In the present work, we employ the type IIs restriction endonucleases and related DNA-nicking enzymes (4547) as a test system to further examine pcPNA interference with protein activity on duplex DNA. Generally, these enzymes recognize an asymmetrical sequence and introduce a double-stranded or single-stranded break several bases away from their recognition site (Fig. 1). We have chosen this system because it provides us with a very simple and clear-cut method for detection of the protein-blocking potential of pcPNAs. Indeed, as a result of pcPNA protection, the chosen DNA sites will not be cut, which can be readily detected by regular gel electrophoresis. In addition, these enzymes make it possible to elucidate the interference of pcPNAs with protein activity on two levels, i.e. at the step of protein binding to its recognition site and at the step of DNA cleavage. Finally, competition of pcPNAs with restriction enzymes can be studied at physiologically relevant salt concentrations.
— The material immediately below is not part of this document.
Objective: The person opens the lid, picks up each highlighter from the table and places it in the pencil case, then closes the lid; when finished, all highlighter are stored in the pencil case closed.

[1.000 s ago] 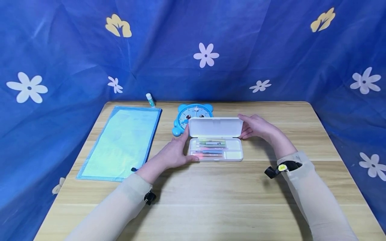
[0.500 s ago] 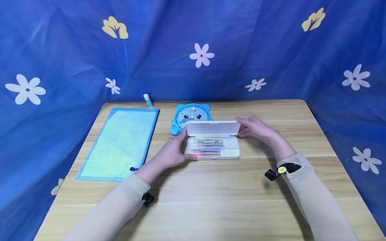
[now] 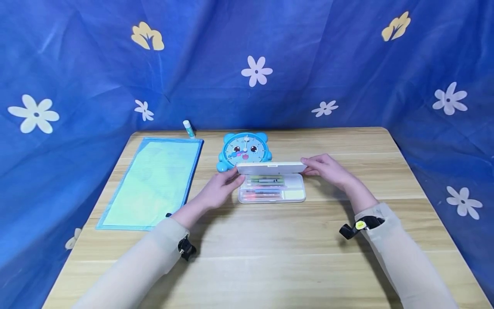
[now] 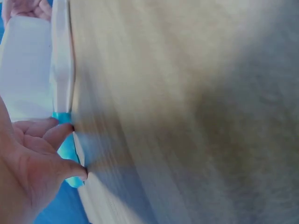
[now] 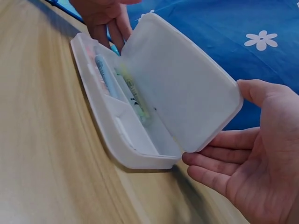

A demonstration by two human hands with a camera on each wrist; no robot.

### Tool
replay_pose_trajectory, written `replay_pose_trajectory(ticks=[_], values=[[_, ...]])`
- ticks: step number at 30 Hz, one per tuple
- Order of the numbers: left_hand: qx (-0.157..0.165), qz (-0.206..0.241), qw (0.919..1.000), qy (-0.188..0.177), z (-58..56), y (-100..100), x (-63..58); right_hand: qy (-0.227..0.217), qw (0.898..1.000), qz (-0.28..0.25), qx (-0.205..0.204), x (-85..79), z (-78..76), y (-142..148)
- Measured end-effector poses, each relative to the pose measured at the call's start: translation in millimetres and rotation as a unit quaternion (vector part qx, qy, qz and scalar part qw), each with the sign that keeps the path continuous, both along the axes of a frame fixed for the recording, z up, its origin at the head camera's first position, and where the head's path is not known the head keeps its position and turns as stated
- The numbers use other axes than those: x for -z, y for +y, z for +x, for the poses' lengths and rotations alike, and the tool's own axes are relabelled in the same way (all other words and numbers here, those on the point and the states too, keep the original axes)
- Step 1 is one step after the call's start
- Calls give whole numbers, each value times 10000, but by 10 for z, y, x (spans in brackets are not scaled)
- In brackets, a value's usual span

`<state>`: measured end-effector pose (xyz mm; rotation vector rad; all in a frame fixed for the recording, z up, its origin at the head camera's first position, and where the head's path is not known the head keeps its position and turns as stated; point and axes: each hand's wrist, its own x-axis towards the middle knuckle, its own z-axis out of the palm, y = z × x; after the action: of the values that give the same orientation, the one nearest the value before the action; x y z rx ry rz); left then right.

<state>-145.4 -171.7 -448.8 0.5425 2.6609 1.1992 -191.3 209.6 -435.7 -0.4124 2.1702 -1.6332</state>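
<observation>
A white plastic pencil case (image 3: 294, 194) lies on the table with its lid (image 3: 270, 168) raised and tilted forward over the tray. Inside, several pens (image 3: 265, 181) lie in divided compartments. My right hand (image 3: 328, 169) pinches the lid's right edge, thumb on the inner side and fingers behind, as the right wrist view shows. At the case's left end is my left hand (image 3: 216, 189), its fingertips at the lid's edge near the hinge. In the left wrist view, that hand (image 4: 32, 172) has its thumb and fingers spread apart.
Behind the case stands a blue cartoon clock (image 3: 247, 148), partly covered by the lid. A blue mesh zip pouch (image 3: 150, 184) lies on the left. The glue stick (image 3: 188, 128) stands at the table's back edge, before a blue flowered cloth (image 3: 254, 34).
The pencil case lid has tilted forward and down, with my right hand following it. My left thumb has left the case's front corner and moved back toward the hinge. More of the clock shows.
</observation>
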Motion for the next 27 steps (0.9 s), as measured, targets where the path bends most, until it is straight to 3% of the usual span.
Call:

Specifically, we study here the interference of pcPNA–dsDNA complexes with the activity of four type IIs restriction enzymes, including three closely related isoschizomers. We deduce practical rules for effective blockage of the activity of DNA-processing proteins when pcPNAs bind in close proximity to the protein recognition site. Furthermore, a site-specific conversion of DNA cutters into DNA nickases by pcPNA targeting demonstrates the potential of pcPNAs to serve not only as selective blockers but also as modulators of protein activity on duplex DNA.

MATERIALS AND METHODS

Materials

The following pair of pcPNAs has been used in our study: H-Lys-GsUDGDsUCDCsU-LysNH2 (PNA 1495) and H-Lys-DGsUGDsUCsUDC-LysNH2 (PNA 1496). PNA concentration in stock solutions was calculated from their optical density measured at 260 nm using the following extinction coefficients: 11 700 (G), 10 200 (sU), 7600 (D) and 6600 (C) M–1cm–1. These PNAs were synthesized as previously described (29).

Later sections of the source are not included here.